Eine von der Bundesregierung eingesetzte Finanzkommission aus zehn Wissenschaftlern hat am Montag in Berlin einen 480-seitigen Bericht mit 66 Reformmaßnahmen für die gesetzlichen Krankenkassen vorgelegt. Die Vorschläge sollen Defizite schließen und Beitragssteigerungen verhindern. Bundesgesundheitsministerin Nina Warken (CDU) nannte den Bericht einen „Werkzeugkasten“ für ihr Sparpaket.

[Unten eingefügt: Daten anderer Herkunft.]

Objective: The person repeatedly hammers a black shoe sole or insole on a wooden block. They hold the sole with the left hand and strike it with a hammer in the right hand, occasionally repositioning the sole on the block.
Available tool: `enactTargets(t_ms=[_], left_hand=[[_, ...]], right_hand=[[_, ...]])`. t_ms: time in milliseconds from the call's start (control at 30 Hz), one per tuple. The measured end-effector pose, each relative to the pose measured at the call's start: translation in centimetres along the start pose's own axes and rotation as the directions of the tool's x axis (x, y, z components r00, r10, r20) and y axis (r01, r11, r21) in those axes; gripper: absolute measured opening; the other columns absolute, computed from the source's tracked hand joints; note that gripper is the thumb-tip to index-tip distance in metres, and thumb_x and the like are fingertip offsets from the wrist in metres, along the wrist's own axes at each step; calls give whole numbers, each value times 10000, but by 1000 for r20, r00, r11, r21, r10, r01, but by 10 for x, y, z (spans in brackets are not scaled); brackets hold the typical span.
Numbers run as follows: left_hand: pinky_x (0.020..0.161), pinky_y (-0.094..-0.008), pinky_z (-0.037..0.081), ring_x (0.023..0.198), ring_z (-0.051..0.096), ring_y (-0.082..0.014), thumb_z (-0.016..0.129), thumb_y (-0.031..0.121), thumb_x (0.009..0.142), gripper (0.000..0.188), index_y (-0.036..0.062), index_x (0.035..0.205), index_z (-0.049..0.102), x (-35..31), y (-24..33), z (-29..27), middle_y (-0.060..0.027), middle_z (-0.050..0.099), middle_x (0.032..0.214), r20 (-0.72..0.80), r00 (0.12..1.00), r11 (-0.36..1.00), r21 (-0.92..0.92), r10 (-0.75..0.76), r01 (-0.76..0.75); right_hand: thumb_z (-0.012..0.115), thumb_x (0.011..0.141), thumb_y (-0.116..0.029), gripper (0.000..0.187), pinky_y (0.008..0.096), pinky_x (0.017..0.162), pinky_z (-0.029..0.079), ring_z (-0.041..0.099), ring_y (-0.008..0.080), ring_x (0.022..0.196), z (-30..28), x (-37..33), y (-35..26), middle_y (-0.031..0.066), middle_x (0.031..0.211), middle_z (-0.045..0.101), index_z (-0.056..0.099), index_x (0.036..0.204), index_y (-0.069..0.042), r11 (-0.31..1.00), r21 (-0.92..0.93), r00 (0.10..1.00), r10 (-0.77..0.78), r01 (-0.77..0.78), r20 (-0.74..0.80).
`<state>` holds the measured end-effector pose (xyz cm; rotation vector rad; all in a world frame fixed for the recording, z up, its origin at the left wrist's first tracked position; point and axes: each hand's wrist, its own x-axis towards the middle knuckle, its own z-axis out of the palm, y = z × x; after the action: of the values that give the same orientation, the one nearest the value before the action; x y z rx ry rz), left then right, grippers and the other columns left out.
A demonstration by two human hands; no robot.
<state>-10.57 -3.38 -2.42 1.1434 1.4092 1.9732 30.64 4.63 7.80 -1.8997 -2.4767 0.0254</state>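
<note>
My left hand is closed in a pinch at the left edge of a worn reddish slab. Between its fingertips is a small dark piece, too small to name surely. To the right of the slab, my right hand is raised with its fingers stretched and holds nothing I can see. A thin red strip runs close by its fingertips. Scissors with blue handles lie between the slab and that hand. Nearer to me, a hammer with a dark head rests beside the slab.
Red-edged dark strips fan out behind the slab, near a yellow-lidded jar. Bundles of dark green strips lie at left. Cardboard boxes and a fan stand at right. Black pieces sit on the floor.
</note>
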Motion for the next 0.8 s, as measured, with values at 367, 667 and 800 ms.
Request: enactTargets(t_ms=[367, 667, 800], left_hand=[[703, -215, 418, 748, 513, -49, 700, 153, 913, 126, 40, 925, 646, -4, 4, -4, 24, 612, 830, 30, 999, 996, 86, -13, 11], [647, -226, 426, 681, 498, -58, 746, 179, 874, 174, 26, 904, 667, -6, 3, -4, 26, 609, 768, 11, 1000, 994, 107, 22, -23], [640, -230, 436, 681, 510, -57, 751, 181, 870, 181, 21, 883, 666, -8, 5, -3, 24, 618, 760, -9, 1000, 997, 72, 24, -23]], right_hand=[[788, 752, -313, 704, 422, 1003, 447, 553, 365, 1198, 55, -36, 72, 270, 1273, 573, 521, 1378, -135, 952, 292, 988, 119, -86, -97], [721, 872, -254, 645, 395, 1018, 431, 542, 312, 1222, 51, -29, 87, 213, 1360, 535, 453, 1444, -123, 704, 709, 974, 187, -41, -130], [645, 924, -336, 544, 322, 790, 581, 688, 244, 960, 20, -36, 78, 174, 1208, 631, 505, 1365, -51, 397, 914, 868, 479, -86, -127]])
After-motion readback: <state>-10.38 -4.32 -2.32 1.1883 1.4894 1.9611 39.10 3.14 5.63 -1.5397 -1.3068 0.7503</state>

Die Finanzkommission, bestehend aus Experten aus Ökonomie, Medizin und Gesundheitsforschung, hat ohne Denkverbote gearbeitet. Der Bericht liegt dem Handelsblatt vor und zielt auf eine Entlastung der Krankenkassen ab. Kurz- bis mittelfristig könnten über 40 Milliarden Euro eingespart werden, wenn alle Empfehlungen umgesetzt würden. Bereits im kommenden Jahr soll ein Defizit von 15,3 Milliarden Euro geschlossen werden.

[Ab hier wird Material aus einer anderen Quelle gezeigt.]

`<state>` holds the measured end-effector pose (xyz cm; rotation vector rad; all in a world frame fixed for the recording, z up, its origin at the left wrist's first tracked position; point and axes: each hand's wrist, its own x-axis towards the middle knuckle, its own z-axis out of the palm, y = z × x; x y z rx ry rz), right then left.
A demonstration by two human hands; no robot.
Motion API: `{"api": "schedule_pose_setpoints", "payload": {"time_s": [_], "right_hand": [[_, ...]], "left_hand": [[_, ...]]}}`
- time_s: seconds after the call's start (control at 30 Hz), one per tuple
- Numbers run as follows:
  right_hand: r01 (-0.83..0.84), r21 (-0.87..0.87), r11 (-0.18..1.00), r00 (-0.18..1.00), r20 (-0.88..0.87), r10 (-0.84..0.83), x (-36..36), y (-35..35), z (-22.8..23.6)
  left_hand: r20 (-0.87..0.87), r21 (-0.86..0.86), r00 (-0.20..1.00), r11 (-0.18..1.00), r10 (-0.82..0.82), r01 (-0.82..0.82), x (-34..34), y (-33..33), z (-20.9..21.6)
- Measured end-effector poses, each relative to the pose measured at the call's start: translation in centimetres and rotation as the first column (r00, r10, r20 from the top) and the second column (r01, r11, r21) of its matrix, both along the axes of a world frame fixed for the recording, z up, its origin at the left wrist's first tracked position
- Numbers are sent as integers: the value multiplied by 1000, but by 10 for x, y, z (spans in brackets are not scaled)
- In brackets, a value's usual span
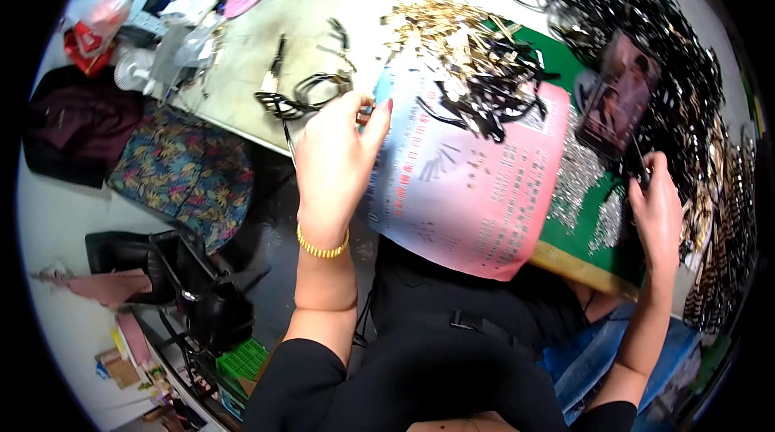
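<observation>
Over the near edge of the table, my left hand (339, 145) has thumb and fingers closed together. A small dark piece shows between them, too hidden to name. Black glasses frames (311, 97) lie right beside that hand, with their temples pointing away from me. On the right, my right hand (658, 206) grips a slim black tool (644, 172) with a thin shaft, like a screwdriver, just below a phone (617, 97). Between my hands, a pink and blue printed sheet (452, 198) hangs over the table edge. Several black glasses parts (484, 105) lie on its far end.
Gold metal-tipped temples (452, 24) are heaped beyond the sheet. Small silvery parts (577, 178) cover the green mat (557, 230). A large pile of black frames (678, 36) fills the right side. A white fan (133, 69) and a black chair (129, 258) are at left.
</observation>
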<state>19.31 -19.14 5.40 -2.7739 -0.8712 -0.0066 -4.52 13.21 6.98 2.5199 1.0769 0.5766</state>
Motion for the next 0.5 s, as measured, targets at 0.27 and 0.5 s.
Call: {"api": "schedule_pose_setpoints", "payload": {"time_s": [0.27, 0.5], "right_hand": [[54, -195, 979, 998, 34, -48, 4, -11, 10], [147, 15, 989, 986, 80, -148, 16, -48, 22]], "left_hand": [[-197, 542, 979, 837, 47, 69, -17, 76, -52], [93, 231, 986, 966, -137, 113, 58, 33, -27]]}}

Bundesgesundheitsministerin Nina Warken steht nun vor der Aufgabe, aus dem umfangreichen Katalog Vorschläge auszuwählen. Sie muss dies in Einigung mit dem Koalitionspartner tun, um die Last gerecht zu verteilen. Warken betonte, dass der Bericht ihr als Werkzeugkasten für die Sparreform dient.

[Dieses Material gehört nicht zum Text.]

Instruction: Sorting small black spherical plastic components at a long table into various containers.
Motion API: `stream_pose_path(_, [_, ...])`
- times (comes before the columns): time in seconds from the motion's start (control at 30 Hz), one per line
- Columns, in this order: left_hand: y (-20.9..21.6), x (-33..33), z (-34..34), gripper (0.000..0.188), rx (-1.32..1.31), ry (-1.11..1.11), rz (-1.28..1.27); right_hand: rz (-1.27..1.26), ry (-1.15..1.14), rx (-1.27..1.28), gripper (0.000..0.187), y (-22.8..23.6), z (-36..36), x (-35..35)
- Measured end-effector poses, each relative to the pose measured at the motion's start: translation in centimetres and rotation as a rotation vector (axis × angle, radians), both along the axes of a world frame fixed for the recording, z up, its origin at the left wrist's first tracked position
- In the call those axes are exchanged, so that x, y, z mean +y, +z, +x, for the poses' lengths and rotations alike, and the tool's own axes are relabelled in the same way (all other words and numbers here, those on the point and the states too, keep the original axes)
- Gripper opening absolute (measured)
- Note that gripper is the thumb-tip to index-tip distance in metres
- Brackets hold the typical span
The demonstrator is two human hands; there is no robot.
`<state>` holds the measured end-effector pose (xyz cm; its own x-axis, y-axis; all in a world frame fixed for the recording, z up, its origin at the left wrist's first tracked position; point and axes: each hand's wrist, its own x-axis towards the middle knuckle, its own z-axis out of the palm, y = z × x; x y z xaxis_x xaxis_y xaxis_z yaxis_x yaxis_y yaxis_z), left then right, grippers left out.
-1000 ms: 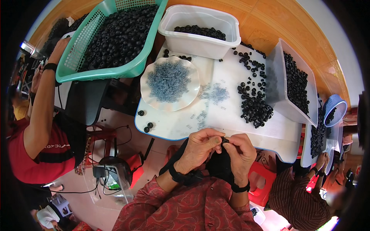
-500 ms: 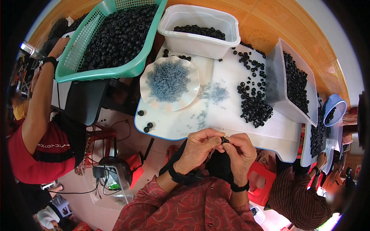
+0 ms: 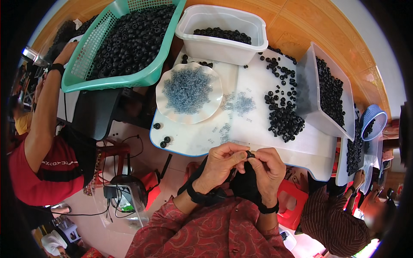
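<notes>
Just off the table's front edge, my left hand (image 3: 220, 167) and my right hand (image 3: 268, 174) meet, thumbs and fingertips pinched on one small black plastic part (image 3: 250, 155). Fingertips cover much of it. Ahead on the white table (image 3: 189, 137) is a scalloped white plate (image 3: 166, 107) heaped with tiny bluish-grey springs (image 3: 188, 89). More springs (image 3: 243, 104) lie scattered to its right. Farther right sits a loose pile of small black parts (image 3: 285, 124), some ring-shaped. A few rounded black pieces (image 3: 165, 142) rest near the left front corner.
A green basket (image 3: 129, 81) full of black rounded parts stands far left. Behind the plate is a white tub (image 3: 215, 50); a translucent bin (image 3: 310, 86) of black parts stands right. Co-workers sit at left (image 3: 47, 167) and right (image 3: 333, 219). A red stool (image 3: 292, 202) is beside me.
Both hands stay almost in place, still pinching the black part, which has turned slightly between the fingertips. The things on the table have not moved.
</notes>
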<state>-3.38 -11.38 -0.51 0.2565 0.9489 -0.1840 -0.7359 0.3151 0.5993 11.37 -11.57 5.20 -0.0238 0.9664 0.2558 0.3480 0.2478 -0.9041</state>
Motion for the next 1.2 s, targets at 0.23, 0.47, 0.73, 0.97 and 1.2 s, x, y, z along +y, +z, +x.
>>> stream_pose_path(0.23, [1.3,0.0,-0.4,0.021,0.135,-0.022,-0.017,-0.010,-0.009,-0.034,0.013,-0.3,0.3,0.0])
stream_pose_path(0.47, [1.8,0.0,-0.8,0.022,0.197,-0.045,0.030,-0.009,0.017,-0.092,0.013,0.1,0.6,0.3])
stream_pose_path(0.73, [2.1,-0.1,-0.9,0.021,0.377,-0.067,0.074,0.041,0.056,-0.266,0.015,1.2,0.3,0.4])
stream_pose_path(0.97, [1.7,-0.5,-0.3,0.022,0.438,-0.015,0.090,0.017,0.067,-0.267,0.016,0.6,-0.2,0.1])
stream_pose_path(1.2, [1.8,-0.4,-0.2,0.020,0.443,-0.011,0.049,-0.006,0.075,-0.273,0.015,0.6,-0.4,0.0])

Zu den Maßnahmen gehören Preisregulierungen für Arzneimittel, neue Spielregeln für Ärzte, Leistungskürzungen sowie höhere Zuzahlungen für Versicherte. Weitere Vorschläge umfassen weniger Krankengeld, eine Zuckersteuer und die Streichung homöopathischer Leistungen. Manche Maßnahmen könnten spürbare Folgen für Patienten haben.